ASSIGNED TASK> Pictures must be left out. Print the lines from the beginning of the material through the line holding "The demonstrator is", exactly and nothing else.

--- DATA BELOW Enclosed Below ---

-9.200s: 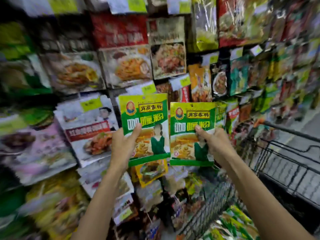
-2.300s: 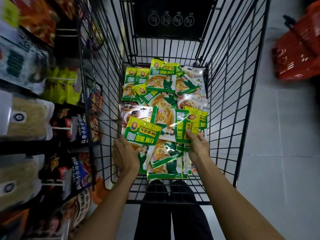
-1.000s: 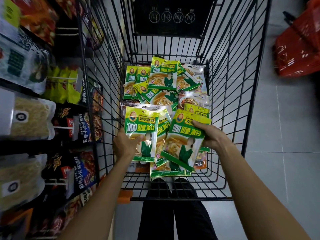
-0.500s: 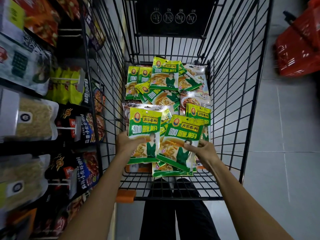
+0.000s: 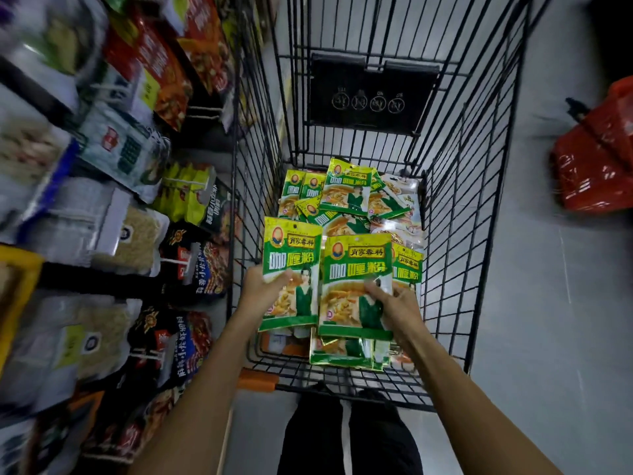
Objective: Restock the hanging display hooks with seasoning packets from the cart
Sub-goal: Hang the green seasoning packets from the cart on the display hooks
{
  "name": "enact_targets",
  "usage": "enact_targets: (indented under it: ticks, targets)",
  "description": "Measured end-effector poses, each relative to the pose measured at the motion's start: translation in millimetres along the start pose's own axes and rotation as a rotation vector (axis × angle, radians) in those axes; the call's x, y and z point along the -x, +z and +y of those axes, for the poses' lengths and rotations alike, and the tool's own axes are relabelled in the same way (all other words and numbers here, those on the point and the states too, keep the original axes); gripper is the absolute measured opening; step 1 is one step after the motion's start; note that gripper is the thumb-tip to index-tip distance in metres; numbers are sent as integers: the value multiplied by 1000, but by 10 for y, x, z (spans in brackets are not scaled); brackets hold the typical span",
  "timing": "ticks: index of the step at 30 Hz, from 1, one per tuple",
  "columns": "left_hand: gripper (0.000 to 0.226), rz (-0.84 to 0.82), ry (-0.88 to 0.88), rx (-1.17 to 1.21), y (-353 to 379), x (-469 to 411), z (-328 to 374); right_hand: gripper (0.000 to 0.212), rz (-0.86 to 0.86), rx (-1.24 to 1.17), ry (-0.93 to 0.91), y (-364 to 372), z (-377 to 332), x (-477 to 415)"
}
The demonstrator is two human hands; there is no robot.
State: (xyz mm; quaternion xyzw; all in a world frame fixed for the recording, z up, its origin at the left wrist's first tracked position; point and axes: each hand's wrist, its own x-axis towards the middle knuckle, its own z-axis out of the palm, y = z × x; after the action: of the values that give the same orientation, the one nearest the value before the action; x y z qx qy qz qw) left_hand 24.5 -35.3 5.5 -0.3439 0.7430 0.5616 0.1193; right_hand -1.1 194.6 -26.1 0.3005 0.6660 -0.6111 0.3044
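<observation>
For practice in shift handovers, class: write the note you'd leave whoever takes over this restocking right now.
The left grip holds the left packet upright; the right grip holds the right packet.
Both are above the cart; spare packets lie in it.
Done: two green seasoning packets picked up.
Left: hang both on the display hooks at left, then fetch the rest.

Reference: cart [image 5: 479,217]. A heap of packets [image 5: 346,190] lies in its bed toward the far end, below a placard [image 5: 371,94] on the far wall. Over the near end the left hand [image 5: 262,287] holds the left packet [image 5: 293,265] and the right hand [image 5: 399,305] holds the right packet [image 5: 356,282] just beside it. The hanging display [image 5: 137,231] runs along the cart's left side; a basket [image 5: 596,166] sits on the floor well off its right.
</observation>
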Motion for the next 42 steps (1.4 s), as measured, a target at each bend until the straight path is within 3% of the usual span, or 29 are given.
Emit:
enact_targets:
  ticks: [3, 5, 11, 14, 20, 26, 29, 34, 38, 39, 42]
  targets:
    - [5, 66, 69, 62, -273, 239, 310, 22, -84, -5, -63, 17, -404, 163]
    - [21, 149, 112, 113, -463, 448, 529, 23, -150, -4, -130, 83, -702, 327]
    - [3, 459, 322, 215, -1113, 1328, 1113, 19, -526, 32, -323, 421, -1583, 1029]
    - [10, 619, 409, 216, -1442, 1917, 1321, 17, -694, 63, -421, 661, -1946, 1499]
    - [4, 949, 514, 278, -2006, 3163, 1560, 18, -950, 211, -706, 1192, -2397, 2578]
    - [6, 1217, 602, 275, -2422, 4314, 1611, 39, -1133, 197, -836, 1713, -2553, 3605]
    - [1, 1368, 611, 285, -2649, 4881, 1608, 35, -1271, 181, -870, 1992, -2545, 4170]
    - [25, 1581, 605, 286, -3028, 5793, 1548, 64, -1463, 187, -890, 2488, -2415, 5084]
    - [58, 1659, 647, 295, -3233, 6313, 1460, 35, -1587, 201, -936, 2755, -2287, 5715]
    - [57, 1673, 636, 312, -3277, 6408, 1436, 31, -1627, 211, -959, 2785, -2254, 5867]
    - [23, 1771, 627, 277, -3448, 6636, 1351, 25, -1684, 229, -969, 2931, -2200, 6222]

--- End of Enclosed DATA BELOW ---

OUTPUT OF THE TASK>
-9.200s: 
-2.300s: 
-1.000s: 
-0.500s: 
+0.000s: 
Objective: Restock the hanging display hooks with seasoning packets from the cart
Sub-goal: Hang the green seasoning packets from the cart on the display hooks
{
  "name": "enact_targets",
  "usage": "enact_targets: (indented under it: ticks, targets)",
  "description": "Measured end-effector poses, each relative to the pose measured at the motion's start: translation in millimetres along the start pose's own axes and rotation as a rotation vector (axis × angle, radians) in those axes; the call's x, y and z point along the -x, +z and +y of those axes, for the poses' lengths and rotations alike, and the tool's own axes are relabelled in the same way (all other words and numbers here, those on the point and the states too, keep the original axes); gripper is the absolute measured opening; step 1 is one step after the motion's start; note that gripper is the thumb-tip to index-tip distance in metres; numbers are sent as integers: the value multiplied by 1000, but by 10 for y, x, z (spans in brackets are not scaled); brackets hold the typical span",
  "timing": "ticks: index of the step at 30 Hz, from 1, one per tuple",
  "columns": "left_hand: gripper (0.000 to 0.226), rz (-0.84 to 0.82), ry (-0.88 to 0.88), rx (-1.17 to 1.21), y (-353 to 379), x (-469 to 411), z (-328 to 374); right_hand: gripper (0.000 to 0.212), rz (-0.86 to 0.86), rx (-1.24 to 1.17), ry (-0.93 to 0.91), y (-364 to 372), z (-377 to 332), x (-477 to 415)"
}
The demonstrator is two human hands; there is no robot.

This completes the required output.